Tuesday, March 31, 2015

Oil Glut Doesnt Mean U.S. Running Out of Crude Storage Capacity

Although the U.S. rig count has fallen dramatically, reaching the lowest level since April 2011, domestic crude output continues to soar. At last count, total US crude stocks stood at 468 million barrels, according to the International Energy Agency (IEA) report issued on March 13.

Seizing the theme that petroleum production from conventional and shale deposits has yet to show signs of a slowdown, the collective media narrative portends an apocalyptic future where “U.S. oil glut will fill storage” – leading to a classic Econ 101 supply-demand model where the price of crude collapses to $10 to $20 a barrel.

The IEA says the principal storage hub in Cushing, Ohlahoma held 49.2 million barrels by end-February, equating to 70% of total working storage capacity at the nation’s largest hub.

Given ballooning crude stocks, is America truly running out of places to store all this crude?

Contrary to the vatic utterances by headline seeking “talking heads,” we are not running out of storage capacity – and E&P companies will not be forced to sell crude at give-away prices.

In “The Truth about U.S. Crude Storage,” a percipient Robert Rapier, managing editor at Energy Trends Insider, reminds us that Cushing isn’t the only place crude oil is stored:

“If Cushing continues to fill, oil producers will start looking at some (of those) other areas to store their crude.

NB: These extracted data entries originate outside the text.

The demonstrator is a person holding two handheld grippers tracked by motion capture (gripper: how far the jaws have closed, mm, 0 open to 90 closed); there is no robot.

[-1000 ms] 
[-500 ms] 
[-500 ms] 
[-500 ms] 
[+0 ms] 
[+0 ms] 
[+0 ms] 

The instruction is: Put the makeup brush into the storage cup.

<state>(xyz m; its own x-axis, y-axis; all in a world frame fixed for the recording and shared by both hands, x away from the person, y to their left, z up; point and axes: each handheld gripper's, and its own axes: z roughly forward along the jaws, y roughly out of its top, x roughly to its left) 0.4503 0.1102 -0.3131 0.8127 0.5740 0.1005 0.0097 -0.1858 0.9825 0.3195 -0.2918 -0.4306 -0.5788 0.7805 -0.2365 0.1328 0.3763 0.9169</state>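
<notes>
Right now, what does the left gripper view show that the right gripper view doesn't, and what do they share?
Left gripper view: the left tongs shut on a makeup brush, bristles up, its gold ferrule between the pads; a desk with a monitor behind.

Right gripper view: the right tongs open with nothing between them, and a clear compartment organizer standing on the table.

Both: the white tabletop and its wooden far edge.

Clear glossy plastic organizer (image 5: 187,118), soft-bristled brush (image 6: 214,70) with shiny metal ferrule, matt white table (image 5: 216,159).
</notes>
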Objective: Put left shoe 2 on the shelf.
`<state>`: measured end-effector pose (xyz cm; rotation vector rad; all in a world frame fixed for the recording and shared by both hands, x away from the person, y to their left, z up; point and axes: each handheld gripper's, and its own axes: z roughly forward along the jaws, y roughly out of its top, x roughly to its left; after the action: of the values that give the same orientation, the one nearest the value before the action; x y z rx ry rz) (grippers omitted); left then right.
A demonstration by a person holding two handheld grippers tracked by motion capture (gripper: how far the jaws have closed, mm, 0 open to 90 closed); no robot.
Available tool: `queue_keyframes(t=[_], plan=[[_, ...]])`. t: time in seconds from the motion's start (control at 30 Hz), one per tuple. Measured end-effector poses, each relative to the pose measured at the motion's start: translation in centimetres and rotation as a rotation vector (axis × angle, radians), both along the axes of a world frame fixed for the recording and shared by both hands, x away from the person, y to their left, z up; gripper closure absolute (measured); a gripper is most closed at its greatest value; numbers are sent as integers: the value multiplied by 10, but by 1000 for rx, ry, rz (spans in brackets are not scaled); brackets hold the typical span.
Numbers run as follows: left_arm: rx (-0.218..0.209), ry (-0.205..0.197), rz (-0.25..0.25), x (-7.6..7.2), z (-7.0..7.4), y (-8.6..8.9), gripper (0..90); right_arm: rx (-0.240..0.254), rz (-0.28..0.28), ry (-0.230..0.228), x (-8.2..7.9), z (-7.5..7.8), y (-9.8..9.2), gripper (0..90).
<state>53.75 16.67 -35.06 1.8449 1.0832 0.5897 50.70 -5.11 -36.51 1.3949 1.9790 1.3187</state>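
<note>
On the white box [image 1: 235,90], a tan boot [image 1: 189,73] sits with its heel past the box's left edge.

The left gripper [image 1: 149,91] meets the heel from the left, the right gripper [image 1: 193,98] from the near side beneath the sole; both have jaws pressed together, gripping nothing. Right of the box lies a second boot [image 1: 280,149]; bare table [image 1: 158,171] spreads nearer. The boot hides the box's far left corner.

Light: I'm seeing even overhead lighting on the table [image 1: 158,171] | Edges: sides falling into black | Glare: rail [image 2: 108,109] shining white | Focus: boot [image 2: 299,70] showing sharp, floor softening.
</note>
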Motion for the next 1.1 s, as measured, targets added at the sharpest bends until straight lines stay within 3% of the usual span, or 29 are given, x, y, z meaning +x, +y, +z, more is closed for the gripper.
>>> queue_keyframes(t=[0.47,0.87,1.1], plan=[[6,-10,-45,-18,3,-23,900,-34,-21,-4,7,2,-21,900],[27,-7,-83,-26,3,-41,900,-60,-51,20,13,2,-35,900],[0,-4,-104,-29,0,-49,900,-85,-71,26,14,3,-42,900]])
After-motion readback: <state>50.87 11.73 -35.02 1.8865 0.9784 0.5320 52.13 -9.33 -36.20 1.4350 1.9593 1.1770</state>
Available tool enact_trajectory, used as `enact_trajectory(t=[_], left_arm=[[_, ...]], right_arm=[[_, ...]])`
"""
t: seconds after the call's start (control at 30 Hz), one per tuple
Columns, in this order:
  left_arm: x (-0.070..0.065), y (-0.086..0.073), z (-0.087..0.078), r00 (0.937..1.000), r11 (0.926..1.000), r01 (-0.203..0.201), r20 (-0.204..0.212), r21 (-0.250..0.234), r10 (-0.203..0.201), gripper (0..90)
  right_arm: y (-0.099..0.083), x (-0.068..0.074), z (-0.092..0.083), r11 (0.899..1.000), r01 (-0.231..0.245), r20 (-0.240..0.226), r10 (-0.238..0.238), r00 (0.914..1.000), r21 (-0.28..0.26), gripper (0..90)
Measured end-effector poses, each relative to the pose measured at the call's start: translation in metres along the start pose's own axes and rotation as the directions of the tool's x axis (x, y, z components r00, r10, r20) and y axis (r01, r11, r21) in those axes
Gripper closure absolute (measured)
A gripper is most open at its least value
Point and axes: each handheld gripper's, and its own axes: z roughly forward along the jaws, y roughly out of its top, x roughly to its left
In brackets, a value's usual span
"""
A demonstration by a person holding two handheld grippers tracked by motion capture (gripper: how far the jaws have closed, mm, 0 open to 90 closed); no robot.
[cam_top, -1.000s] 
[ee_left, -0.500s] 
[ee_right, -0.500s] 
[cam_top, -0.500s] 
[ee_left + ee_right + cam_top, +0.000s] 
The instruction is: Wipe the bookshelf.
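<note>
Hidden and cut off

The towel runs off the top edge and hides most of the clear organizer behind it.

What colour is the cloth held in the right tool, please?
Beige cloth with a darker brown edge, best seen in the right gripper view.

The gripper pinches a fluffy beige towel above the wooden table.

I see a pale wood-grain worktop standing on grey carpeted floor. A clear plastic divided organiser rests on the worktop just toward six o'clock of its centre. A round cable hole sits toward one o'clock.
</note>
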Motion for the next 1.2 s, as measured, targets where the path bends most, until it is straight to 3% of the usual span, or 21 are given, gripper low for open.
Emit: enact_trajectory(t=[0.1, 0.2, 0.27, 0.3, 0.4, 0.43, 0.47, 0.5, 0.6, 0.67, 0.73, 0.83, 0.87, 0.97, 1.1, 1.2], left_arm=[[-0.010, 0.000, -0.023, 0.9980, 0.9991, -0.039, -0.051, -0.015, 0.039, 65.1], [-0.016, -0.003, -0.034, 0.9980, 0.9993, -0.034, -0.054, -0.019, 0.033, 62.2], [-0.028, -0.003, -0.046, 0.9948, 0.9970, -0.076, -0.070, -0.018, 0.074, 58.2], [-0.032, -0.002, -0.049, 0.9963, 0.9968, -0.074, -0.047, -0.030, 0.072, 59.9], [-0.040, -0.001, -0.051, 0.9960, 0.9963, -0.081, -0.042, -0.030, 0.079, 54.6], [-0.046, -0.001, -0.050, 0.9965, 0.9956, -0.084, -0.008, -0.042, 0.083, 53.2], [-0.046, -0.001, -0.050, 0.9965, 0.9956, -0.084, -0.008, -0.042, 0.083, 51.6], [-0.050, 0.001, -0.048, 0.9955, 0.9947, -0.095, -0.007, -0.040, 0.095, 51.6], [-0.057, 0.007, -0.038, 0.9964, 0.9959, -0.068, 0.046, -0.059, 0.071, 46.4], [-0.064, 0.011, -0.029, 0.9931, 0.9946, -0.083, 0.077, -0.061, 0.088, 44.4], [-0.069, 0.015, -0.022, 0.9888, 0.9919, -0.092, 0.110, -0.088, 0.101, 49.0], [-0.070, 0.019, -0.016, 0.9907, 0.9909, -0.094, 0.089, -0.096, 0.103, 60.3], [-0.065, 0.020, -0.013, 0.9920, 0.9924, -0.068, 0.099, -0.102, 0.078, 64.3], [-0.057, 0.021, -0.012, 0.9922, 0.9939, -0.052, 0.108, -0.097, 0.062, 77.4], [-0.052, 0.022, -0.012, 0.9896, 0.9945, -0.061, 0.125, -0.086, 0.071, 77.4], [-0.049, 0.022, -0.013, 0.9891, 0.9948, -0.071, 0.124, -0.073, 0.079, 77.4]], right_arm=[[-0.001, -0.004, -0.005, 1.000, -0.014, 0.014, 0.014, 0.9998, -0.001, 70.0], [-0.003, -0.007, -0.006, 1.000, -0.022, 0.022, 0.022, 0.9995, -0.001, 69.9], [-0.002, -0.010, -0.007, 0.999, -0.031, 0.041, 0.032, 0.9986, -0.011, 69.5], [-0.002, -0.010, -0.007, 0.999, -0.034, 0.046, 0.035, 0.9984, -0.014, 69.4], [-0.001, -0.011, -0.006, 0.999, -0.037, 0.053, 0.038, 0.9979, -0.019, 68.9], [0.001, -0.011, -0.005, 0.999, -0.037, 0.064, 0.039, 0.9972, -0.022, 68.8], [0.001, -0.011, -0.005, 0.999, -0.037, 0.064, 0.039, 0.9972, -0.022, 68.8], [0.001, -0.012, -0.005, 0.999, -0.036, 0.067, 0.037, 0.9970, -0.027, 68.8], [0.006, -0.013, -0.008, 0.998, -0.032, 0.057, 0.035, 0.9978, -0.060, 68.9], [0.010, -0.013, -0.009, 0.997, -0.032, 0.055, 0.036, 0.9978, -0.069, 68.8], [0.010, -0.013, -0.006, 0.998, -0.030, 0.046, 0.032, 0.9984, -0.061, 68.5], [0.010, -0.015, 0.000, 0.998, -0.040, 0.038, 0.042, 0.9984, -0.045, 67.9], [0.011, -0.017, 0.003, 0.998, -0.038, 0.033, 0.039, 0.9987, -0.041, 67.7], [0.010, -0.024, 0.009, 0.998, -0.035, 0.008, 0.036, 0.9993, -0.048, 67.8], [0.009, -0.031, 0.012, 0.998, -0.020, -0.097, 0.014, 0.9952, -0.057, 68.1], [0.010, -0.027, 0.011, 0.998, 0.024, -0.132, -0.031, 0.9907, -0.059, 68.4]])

And with 200 million barrels still available, oil producers could continue to add a million barrels a week for nearly 4 years before crude oil storage is actually full,” says Rapier.

1 comment:

Adam Saucedo said...

Very interesting analysis. I have been avoiding this stock as well as others in the energy sector. In my view, the likelihood that supply dries up is just not very high. A driller who already has a hole in the ground isn’t going to stop producing oil until the marginal costs (which aren’t very high) exceed the price of oil.